> _EXERCISE DIRECTIONS_:
Retype word for word the stretch of entries below from the line that has "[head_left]" through the line that has "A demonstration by", and omit the pictures.

BEGIN GIVEN DATA

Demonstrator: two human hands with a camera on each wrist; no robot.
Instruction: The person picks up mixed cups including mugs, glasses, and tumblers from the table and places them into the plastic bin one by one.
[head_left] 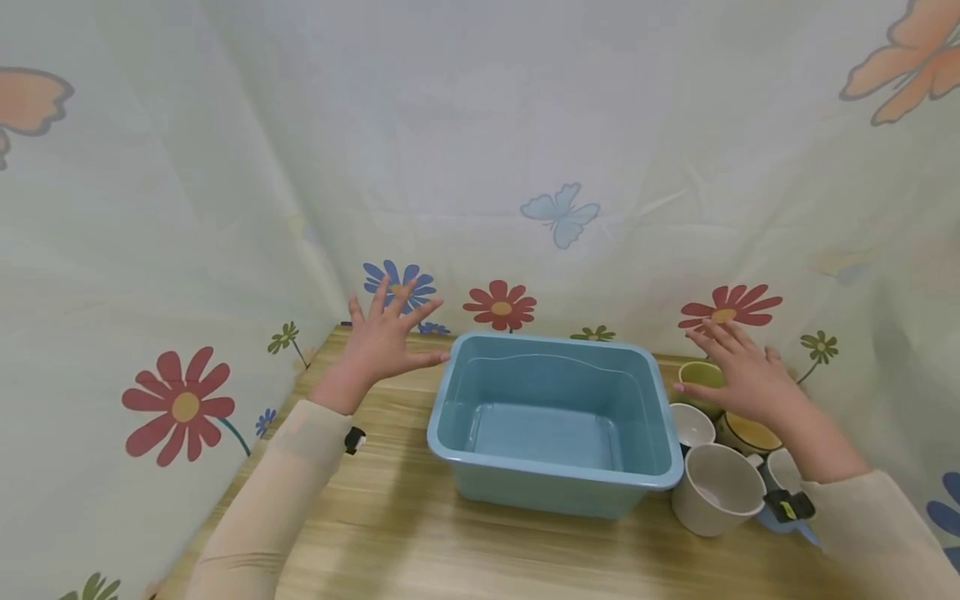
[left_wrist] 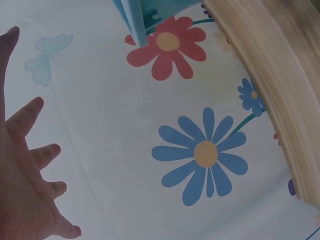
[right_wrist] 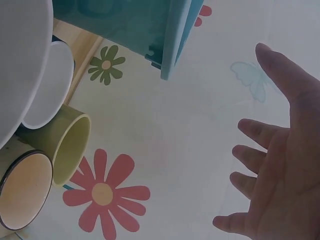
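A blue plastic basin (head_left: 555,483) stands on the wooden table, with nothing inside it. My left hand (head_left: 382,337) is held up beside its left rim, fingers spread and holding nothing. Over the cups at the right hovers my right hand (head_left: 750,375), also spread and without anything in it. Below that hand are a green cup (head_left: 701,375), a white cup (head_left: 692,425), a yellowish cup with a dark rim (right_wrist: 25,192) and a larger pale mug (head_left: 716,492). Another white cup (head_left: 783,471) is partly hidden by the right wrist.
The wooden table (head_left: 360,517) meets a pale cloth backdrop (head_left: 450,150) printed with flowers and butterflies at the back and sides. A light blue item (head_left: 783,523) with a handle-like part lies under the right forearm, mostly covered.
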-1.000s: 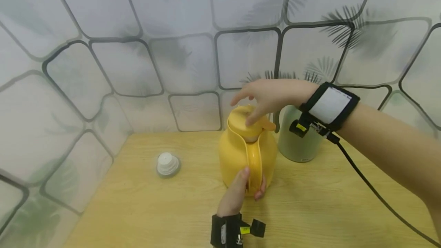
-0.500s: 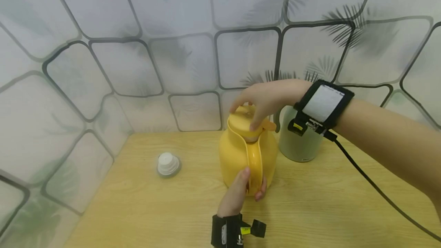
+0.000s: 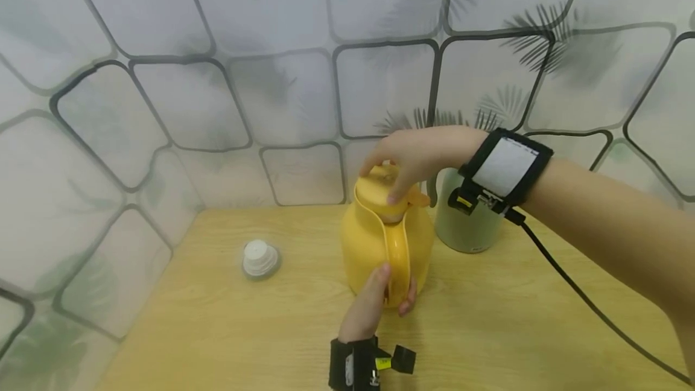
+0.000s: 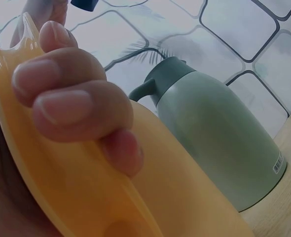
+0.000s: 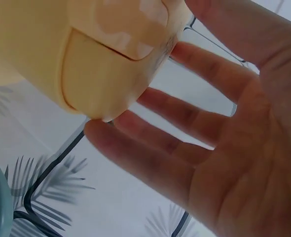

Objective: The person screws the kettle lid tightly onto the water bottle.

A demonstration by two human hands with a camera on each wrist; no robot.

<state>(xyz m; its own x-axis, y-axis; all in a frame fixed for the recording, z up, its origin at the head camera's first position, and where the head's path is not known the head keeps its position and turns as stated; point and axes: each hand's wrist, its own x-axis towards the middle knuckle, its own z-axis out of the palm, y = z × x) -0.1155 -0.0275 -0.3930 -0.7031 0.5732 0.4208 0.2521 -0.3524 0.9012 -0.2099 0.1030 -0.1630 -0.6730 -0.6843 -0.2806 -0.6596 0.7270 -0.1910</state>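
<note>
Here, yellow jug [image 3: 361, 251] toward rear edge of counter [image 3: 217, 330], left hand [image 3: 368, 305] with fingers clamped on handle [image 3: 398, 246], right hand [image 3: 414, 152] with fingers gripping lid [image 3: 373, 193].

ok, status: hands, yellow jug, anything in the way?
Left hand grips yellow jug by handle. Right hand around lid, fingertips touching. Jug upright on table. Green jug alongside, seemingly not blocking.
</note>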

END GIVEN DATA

> _YOUR RESPONSE_:
[head_left] 
[left_wrist] 
[right_wrist] 
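A blue plastic basin (head_left: 555,483) stands on the wooden table, with nothing inside it. My left hand (head_left: 382,337) is held up beside its left rim, fingers spread and holding nothing. Over the cups at the right hovers my right hand (head_left: 750,375), also spread and without anything in it. Below that hand are a green cup (head_left: 701,375), a white cup (head_left: 692,425), a yellowish cup with a dark rim (right_wrist: 25,192) and a larger pale mug (head_left: 716,492). Another white cup (head_left: 783,471) is partly hidden by the right wrist.
The wooden table (head_left: 360,517) meets a pale cloth backdrop (head_left: 450,150) printed with flowers and butterflies at the back and sides. A light blue item (head_left: 783,523) with a handle-like part lies under the right forearm, mostly covered.
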-1.000s: 
-0.500s: 
+0.000s: 
+0.000s: 
+0.000s: 

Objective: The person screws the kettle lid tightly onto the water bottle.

A demonstration by two human hands with a camera on each wrist; no robot.

Nothing further belongs to this answer.